**Exercise description:** Somewhere below, one line contains "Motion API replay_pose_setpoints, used" and a later line contains "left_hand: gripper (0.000". Output those two lines and everything between them exactly, and nothing else.

**Recorded information:**
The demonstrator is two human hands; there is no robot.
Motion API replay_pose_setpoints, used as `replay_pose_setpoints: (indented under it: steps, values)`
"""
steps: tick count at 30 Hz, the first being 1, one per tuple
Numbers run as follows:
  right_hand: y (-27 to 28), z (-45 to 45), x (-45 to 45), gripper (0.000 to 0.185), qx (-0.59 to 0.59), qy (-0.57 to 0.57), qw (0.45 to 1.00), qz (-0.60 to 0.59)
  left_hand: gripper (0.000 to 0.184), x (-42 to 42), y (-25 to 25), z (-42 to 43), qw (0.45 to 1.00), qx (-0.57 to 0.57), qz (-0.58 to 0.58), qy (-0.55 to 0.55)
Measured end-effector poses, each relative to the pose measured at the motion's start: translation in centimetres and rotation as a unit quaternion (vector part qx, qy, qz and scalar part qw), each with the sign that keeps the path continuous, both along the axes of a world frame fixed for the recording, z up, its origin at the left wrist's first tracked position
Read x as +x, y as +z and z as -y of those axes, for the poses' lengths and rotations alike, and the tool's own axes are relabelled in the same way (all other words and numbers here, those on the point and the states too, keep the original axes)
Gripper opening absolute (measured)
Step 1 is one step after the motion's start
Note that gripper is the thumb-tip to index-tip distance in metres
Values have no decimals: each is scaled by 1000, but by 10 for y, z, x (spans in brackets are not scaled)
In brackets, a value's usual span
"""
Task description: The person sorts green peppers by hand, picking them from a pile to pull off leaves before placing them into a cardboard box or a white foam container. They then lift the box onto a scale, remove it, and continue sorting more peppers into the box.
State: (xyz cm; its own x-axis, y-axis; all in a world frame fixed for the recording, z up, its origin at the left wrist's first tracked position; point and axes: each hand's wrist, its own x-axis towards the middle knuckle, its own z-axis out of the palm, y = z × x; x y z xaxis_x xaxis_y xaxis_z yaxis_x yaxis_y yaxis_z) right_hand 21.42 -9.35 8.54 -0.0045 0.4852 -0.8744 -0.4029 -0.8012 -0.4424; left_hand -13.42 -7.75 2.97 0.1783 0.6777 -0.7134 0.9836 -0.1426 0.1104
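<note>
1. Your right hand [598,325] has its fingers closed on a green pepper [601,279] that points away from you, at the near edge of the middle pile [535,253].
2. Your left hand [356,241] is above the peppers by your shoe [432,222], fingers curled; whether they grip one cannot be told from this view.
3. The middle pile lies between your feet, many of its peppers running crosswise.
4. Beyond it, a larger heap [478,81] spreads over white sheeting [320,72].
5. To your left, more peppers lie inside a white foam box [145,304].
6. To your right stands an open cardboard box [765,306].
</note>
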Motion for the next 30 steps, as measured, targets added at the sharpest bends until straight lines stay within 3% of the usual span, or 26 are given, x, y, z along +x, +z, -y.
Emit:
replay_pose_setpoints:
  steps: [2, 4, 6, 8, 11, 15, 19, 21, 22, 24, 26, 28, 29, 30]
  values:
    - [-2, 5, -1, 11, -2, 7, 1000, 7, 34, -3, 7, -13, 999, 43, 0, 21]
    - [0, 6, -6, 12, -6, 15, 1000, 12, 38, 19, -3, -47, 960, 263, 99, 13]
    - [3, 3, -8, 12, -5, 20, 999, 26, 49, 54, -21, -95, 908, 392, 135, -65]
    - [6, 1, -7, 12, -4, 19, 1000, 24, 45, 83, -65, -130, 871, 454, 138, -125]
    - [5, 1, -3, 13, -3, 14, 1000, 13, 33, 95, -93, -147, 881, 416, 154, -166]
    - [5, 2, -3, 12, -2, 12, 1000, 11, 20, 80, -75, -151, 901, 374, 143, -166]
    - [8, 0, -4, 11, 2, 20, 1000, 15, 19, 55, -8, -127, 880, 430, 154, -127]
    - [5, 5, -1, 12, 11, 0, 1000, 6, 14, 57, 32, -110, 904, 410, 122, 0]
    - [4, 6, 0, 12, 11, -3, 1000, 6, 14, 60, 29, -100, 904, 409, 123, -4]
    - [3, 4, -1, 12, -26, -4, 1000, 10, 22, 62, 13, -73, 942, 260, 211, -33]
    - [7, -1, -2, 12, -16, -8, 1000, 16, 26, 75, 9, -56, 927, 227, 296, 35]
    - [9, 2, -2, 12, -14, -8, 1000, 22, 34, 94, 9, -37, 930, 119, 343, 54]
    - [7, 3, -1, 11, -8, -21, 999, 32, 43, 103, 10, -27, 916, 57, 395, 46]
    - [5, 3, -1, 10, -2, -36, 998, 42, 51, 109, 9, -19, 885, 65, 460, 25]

**Answer box:**
Motion API replay_pose_setpoints, used as `replay_pose_setpoints: (indented under it: steps, values)`
"""
steps: tick count at 30 Hz, the first being 1, one per tuple
Numbers run as follows:
  right_hand: y (-27 to 28), z (-45 to 45), x (-45 to 45), gripper (0.000 to 0.185), qx (-0.59 to 0.59), qy (-0.57 to 0.57), qw (0.45 to 1.00), qz (-0.60 to 0.59)
  left_hand: gripper (0.000 to 0.184), x (-42 to 42), y (-25 to 25), z (-42 to 43), qw (0.45 to 1.00), qx (-0.57 to 0.57), qz (-0.58 to 0.58), qy (-0.55 to 0.55)

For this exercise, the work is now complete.